Middleton Police review recordings whenever a complaint is received, or when officers are involved in a critical incident. They also randomly check officers’ interactions with the public and use recordings for training purposes.

Officers review recordings whenever they arrest someone. “[I]t makes their reports more accurate and typically assists the prosecutors in obtaining convictions, often without a time consuming trial,” Foulke said.

In the early years of police video technology, cameras were “clumsily” mounted on the dashboards of local squad cars, according to Foulke. In those days, VCRs were stored in the trunks of police vehicles.

“We literally had hundreds, if not thousands, of VHS tapes stored in our evidence system,” said Foulke.

 The department, and the technology it employs, have come a long way since then. A sleek digital recording system has been in place since 2010, when the Middleton City Council approved funding for the upgrade.

Foulke said elected officials realized that while these systems are expensive, “not having them can produce terrible repercussions.”  

Today, there are digital audio and video units in every patrol car.  They can be manually activated, but they also turn on automatically whenever emergency lights are activated, the squad reaches a certain speed, the vehicle is involved in a crash which activates airbags, or the rifle is unlocked.  

The digital recordings are automatically, wirelessly downloaded onto a server on a regular basis.

The recordings are treated as evidence, according to Foulke, and they can be reviewed by officers but not manipulated.

All officers also wear audio recording devices paired with the cameras, which have a range of up to 150 feet.

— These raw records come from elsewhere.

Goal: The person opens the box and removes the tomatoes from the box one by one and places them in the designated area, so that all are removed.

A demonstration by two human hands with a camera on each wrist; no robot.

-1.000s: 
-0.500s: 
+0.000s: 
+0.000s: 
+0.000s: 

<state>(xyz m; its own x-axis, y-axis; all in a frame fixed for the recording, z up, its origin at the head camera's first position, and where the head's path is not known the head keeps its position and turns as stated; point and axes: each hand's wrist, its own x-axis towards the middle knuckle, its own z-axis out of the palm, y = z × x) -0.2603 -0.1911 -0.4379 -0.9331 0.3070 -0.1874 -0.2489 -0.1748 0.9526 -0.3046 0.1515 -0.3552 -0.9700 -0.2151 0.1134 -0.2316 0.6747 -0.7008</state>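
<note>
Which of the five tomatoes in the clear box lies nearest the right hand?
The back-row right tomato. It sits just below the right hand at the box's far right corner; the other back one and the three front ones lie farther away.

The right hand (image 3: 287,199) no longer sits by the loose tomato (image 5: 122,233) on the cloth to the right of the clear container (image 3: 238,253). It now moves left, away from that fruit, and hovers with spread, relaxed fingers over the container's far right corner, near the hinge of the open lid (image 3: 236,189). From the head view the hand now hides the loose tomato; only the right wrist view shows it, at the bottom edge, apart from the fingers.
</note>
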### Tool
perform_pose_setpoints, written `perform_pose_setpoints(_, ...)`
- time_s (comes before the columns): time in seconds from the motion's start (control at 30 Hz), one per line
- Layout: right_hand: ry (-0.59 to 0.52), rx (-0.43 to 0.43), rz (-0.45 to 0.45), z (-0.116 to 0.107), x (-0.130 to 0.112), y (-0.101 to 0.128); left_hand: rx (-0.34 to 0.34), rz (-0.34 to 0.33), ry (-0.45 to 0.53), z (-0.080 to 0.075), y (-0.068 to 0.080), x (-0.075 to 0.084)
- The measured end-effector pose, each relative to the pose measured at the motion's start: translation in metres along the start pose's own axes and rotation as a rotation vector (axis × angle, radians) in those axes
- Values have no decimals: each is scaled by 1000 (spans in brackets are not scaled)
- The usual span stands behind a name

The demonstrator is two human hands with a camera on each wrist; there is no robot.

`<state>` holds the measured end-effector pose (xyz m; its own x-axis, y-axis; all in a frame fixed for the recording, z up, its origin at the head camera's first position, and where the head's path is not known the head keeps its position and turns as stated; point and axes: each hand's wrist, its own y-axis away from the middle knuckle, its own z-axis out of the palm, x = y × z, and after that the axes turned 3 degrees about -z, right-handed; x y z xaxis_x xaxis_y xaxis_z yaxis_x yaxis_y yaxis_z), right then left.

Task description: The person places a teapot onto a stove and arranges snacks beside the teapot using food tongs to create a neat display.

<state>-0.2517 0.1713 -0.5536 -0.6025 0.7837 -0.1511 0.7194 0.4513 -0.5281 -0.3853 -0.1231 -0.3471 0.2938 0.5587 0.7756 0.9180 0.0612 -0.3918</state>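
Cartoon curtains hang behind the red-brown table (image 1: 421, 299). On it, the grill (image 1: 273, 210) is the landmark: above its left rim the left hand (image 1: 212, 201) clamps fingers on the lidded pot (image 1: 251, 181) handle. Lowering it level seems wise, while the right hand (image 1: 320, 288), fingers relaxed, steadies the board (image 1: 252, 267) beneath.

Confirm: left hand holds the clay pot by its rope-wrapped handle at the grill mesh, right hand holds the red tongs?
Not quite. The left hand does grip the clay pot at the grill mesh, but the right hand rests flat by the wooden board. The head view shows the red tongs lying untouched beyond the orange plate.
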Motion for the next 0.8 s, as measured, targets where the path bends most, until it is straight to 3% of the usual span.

These are not merely hypothetical scenarios, even in the relatively low-crime environment of Middleton.

When officer Nick Stroik responded to a domestic disturbance in 2011 and was greeted at the door by a man brandishing a shotgun, audio from the subsequent  shooting was captured by his car’s recorder.

Stroik could clearly be heard yelling six times for the suspect to drop the weapon before shooting the suspect.  The District Attorney and Dane County Sheriff’s Office investigators reviewed the audio, clearing Stroik of any wrongdoing in part because of the evidence.

And while protests in Ferguson are currently capturing the nation’s attention, Foulke said local police here hope to wear body cameras by 2016, if the city council approves funding for the initiative.

“Our current plan is a two part digital recording project proposal, with new digital cameras and storage system for squads in the 2015 Capital Budget and body cameras that work in the same system for the 2016 Capital Budget,” said Foulke.

He said body camera technology is still rough, but he expects it to be improved within the next couple years.

“I’m optimistic that the body cameras will be ready in 2016 so that recorded interactions can be downloaded and saved in a server in the same manner as the squad video system,” said Foulke.